STORED DATA →
* * * * * * * * *
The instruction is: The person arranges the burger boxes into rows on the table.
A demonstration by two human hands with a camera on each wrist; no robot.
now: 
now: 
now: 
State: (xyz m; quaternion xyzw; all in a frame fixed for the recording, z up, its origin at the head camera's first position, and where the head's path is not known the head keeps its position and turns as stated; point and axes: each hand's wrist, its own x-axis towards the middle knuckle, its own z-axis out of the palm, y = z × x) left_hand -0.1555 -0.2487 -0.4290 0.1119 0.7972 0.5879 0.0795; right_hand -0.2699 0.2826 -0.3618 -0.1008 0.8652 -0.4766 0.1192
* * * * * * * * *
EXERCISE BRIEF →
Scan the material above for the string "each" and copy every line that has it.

RESPONSE →
A demonstration by two human hands with a camera on each wrist; no robot.
State: (xyz m; quaternion xyzw; all in a frame fixed for the recording, z up, its origin at the head camera's first position, and where the head's path is not known the head keeps its position and turns as stated; point and axes: each hand's wrist, its own x-axis towards the middle knuckle, its own z-axis out of the palm, y = z × x) left_hand -0.1555 -0.2487 -0.4290 0.1119 0.7972 0.5879 0.0795; right_hand -0.2699 0.2826 -0.3618 -0.1008 0.8652 -0.4766 0.1192

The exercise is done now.